Even after death, congresswoman could help elect New York Democrat

Will Democrats win the House as Nancy Pelosi claims?

A few months before 88-year-old Rep. Louise Slaughter passed away in March 2018, a town supervisor from a neighboring congressional district in western New York drove alone to Washington, D.C. to speak with the lauded congresswoman.

But Nate McMurray, then weighing a potential challenge to Rep. Chris Collins in New York's 27th Congressional District, said he got more from the "demure" octogenarian he was expecting. 

"If I said '88-year-old woman' and we did word association, none of those words would apply to this woman," McMurray said.

Recounting their 2017 conversation to CBS News, McMurray said Slaughter asked him to make one promise to the 16-term Democrat. "I need you to fight like hell," said Slaughter, who was twice his age.

With her sly Kentucky-born accent, McMurray said Slaughter then flashed the spirited bluntness she was known for. "No, I mean step on his neck!" Slaughter quipped.

"She was kind of putting the fear of God into me," McMurray remembered.

McMurray duly launched his long-shot campaign against Collins.

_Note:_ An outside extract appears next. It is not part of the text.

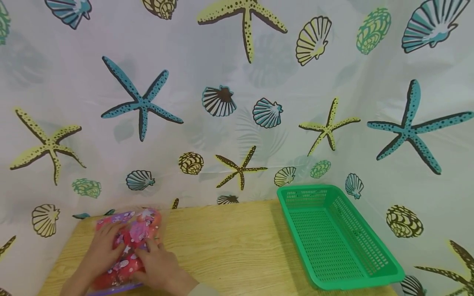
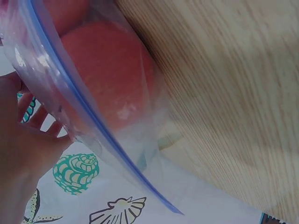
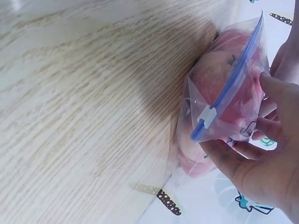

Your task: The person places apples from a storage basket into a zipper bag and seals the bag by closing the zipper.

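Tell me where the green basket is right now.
In the head view the green basket sits on the right end of the wooden table, well apart from the zip bag both hands hold at the left.

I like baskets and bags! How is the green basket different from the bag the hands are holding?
The green basket is stiff with holes all over; the bag is soft, clear plastic with a blue zip strip. The basket holds nothing; the bag is stuffed with round red things. Nobody touches the basket, while the left hand and right hand hold the bag. Both sit on the wooden table.

Bare hands, pale grey-beige sleeve cuff (image 1: 200, 290) at right wrist
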The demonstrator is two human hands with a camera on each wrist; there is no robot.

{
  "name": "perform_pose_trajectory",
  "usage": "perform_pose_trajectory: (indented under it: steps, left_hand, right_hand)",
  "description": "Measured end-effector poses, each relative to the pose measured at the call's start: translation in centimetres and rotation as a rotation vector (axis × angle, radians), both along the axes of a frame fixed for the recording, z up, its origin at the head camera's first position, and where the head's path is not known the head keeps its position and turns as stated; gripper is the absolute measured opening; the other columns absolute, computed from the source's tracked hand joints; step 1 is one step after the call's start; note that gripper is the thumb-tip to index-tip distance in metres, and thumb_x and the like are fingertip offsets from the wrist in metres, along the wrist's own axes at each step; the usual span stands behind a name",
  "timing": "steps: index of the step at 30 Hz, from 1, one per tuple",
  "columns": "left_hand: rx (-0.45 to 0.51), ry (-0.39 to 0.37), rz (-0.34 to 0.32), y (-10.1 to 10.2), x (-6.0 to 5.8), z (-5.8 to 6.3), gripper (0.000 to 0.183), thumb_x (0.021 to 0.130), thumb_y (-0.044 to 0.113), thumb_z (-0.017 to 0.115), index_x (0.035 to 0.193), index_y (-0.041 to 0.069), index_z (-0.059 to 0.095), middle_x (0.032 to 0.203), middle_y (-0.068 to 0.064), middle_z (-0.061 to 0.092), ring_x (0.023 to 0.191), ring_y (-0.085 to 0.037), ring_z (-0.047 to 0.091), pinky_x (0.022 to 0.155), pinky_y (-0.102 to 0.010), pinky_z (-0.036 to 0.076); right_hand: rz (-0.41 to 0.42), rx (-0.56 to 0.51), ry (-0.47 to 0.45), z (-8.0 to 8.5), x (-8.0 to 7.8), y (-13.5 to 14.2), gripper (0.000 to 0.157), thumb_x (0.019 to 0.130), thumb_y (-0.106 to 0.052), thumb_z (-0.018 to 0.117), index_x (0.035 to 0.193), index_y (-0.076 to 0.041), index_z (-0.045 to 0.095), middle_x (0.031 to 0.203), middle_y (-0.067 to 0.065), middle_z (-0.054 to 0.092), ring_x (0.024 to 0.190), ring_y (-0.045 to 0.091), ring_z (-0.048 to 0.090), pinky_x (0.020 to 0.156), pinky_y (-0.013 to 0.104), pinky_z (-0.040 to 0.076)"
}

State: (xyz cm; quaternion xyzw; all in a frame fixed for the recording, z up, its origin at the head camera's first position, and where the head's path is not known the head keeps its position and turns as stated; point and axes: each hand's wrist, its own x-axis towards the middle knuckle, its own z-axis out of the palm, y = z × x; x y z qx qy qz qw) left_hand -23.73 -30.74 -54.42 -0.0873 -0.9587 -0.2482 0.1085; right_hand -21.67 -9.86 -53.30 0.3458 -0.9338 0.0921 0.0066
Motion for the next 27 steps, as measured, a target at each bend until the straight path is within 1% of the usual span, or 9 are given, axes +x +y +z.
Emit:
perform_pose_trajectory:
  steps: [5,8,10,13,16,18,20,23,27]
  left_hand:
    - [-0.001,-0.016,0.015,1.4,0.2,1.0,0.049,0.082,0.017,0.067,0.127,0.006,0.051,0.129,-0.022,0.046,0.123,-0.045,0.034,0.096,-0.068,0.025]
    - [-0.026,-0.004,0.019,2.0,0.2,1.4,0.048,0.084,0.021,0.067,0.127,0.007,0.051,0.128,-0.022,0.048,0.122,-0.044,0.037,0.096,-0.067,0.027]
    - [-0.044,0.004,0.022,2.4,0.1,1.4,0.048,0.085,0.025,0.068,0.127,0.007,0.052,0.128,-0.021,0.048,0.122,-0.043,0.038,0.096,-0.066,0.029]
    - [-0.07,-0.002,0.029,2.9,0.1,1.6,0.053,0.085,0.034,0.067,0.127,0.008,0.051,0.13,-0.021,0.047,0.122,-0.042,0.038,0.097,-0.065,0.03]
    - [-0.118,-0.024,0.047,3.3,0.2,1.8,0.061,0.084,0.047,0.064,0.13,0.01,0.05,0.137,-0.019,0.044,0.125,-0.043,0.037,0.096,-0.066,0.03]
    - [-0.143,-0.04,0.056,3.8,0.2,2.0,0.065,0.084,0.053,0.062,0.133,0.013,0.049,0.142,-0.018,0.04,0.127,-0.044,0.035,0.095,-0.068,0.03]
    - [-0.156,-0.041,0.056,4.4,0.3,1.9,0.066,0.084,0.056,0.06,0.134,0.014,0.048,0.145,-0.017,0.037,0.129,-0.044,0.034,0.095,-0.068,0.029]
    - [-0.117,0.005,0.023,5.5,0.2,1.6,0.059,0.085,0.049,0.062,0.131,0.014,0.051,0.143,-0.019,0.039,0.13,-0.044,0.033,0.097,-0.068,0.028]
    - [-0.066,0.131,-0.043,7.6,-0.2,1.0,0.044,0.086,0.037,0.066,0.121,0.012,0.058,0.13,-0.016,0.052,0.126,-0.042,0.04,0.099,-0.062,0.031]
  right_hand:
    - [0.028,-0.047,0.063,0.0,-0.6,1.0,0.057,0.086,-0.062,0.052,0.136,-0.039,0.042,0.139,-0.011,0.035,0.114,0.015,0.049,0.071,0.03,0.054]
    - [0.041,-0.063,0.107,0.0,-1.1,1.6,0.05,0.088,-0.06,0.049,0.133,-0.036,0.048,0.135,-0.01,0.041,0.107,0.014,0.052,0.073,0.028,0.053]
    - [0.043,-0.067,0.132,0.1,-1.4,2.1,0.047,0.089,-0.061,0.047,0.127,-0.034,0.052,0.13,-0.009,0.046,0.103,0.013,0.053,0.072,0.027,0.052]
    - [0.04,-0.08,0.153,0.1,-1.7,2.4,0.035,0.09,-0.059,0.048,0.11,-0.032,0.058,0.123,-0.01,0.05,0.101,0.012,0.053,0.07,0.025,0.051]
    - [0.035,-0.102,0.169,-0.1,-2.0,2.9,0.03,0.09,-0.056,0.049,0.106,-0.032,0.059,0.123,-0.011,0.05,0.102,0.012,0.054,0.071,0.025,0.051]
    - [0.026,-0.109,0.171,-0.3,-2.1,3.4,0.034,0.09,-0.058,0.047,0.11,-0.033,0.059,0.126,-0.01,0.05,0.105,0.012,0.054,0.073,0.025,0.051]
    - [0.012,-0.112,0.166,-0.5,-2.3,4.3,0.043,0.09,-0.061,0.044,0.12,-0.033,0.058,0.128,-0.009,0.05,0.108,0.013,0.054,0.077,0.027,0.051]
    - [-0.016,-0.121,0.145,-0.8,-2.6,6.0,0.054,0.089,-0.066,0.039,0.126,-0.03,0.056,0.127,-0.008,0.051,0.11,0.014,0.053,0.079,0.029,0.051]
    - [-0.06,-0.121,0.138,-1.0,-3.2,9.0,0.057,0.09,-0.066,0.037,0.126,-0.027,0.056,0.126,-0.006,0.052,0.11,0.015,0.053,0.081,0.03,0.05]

And by entering the race, McMurray was also being drafted into Slaughter's own battle.

As the congresswoman explained to McMurray in their first meeting, throughout 2017 she was on a mission to smoke Collins, the Republican who represented the district next to hers, out of Congress. 

Between January and September 2017, Slaughter penned five letters to the Securities and Exchange Commission (SEC), the Southern District of New York U.S. Attorney's Office, and the Office of Congressional Ethics asking each to investigate Collins for his stock market trading.

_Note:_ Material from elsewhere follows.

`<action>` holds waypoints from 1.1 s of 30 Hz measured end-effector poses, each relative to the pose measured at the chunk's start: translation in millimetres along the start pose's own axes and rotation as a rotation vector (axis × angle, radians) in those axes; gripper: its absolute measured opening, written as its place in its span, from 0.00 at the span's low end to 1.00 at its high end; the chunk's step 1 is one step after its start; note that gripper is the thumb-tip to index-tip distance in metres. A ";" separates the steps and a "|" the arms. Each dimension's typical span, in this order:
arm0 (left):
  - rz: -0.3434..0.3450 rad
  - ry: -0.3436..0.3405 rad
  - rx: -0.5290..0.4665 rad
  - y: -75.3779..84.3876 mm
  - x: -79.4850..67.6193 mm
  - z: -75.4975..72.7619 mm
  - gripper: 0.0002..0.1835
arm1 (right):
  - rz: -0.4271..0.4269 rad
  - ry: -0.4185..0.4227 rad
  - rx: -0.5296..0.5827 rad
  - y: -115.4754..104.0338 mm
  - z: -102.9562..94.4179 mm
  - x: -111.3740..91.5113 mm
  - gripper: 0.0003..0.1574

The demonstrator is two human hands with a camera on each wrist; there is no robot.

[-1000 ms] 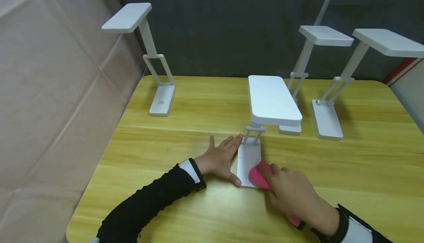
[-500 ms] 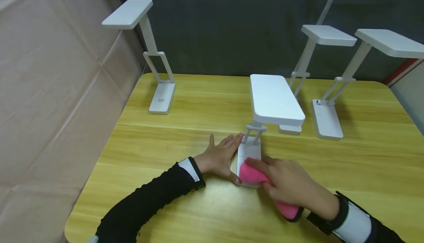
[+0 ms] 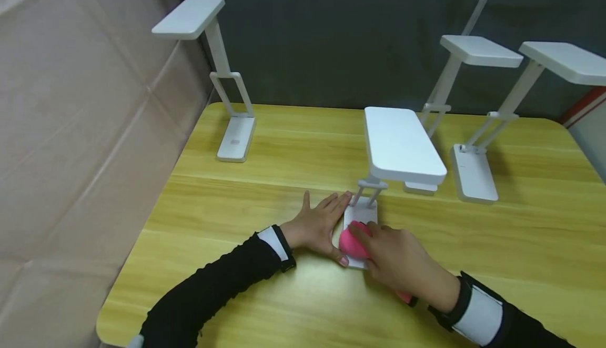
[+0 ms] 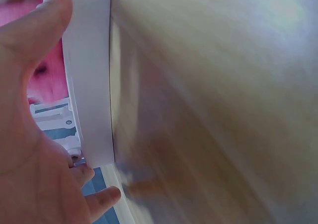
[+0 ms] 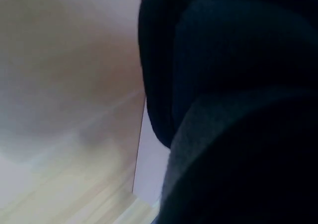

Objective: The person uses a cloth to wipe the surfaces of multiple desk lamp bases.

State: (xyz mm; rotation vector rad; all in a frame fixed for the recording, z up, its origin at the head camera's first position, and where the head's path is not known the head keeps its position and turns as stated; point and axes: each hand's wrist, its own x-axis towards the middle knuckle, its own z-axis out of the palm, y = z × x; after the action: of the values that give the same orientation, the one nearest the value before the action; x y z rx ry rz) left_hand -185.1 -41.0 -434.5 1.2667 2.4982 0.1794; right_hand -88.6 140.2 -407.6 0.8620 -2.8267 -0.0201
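A white folding desk lamp (image 3: 402,142) stands on the table, its flat head over its oblong base (image 3: 361,212). My left hand (image 3: 318,227) lies against the base's left side, fingers spread and thumb at the near end. In the left wrist view, the thumb and fingertips touch the base's side wall (image 4: 92,75). My right hand (image 3: 402,258) holds a pink cloth (image 3: 352,242) with a dark edge and presses it onto the top of the base. Dark fabric (image 5: 238,60) fills much of the right wrist view, hiding that hand there.
Another white lamp (image 3: 236,135) stands at the back left. Two more, a nearer lamp (image 3: 475,174) and a partly hidden lamp (image 3: 480,50), stand at the right. A pale draped wall (image 3: 85,153) borders the wooden table (image 3: 227,306); a dark panel (image 3: 322,37) stands behind.
My right hand has slid the pink cloth left and slightly up over the lamp's base. The left hand stays against the base. The whole head view has shifted a little.
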 end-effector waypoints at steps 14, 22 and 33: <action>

On January 12, 2017, Slaughter sent her first set of letters requesting an investigation on the potential connection between an Australian pharmaceutical company where Collins was on the board of directors and then-Rep. Tom Price's stock trades.

"Over the past seven months, I have been closely monitoring the troubling developments surrounding the personal financial activities of Congressman Chris Collins," Slaughter wrote six months later while also flagging similar activity for the U.S. Attorney's Office.

Slaughter, who successfully led the charge to pass in 2012 the Stop Trading on Congressional Knowledge (STOCK) Act which forbid congressional members from trading on nonpublic information, continued to hound the congressman throughout that summer.

"She was obsessed with the idea of making certain that insider information wasn't used to bulk us up individually," her friend Rep. Paul Tonko, D-NY, told CBS News.

"When someone didn't respect the [House of Representatives], watch out because Louise is going to crank up the volume and make certain justice prevails," Tonko added.

She also closely followed the development of a drug from the Collins-connected pharmaceutical company and raised questions to the SEC that she thought "demand answers." 

Rep. Collins defended himself and his stock trades. But after the congressional ethics committee found they had "substantial reason to believe" Collins indeed shared nonpublic information, the congressman zeroed in on his antagonist.

"She's on a witch-hunt," Collins told Fox News in October 2017. "She's a despicable human being."  

Ten months later on August 8, 2018, the Department of Justice indicted Collins, his son, and another man for insider trading and making false statements

Today, Rep. Collins continues to profess his innocence, insists he will be exonerated, and remains on the ballot for re-election to the dismay of some local Republicans. 

Eric County Republican Chairman Nicholas Langworthy announced at a September press conference the party felt like a "jilted groom at the altar" when they learned of Collins' decision to stay in the race. 

Langworthy explained he was told "it's no longer in the best interest of [Collins'] legal team and legal defense" to remove himself from the ballot.   

McMurray has centered his campaign on the advice he received almost a year ago and splashed it on his campaign merchandise: "Fight Like Hell." 

Two weeks ago the Democratic Congressional Campaign Committee (DCCC) added McMurray to their "Red to Blue" program highlighting close races in Republican districts. Last week, former Vice President Joe Biden visited the area to campaign for McMurray, calling him "bright as hell."

Even the New York Post, owned by conservative media icon Rupert Murdoch, endorsed McMurray as their lone Democrat this cycle over Collins, who was the first congressman to endorse President Trump. 

With days until the midterm election, a handful of polls indicate the race, which also includes a third candidate, is within a few points.

But even with federal indictments hanging over Collins' campaign, a win for McMurray remains far from guaranteed.

The district is one of the reddest areas in the Yankee-blue state and President Trump won here by 25 points in 2016.

Jake Neiheisel, associate professor of political science at the University of Buffalo, told CBS News "I still think the Republican advantage is the rest of the story."

"It is a heavily Republican district in an era where polarization has taken root and I think individuals make the bargain that they would rather see somebody in office who agrees with them in policy than maybe someone who doesn't have any skeletons," Neiheisel said.

Win or lose, the trial for Collins is scheduled to begin February 3, 2020, well into the next congressional term.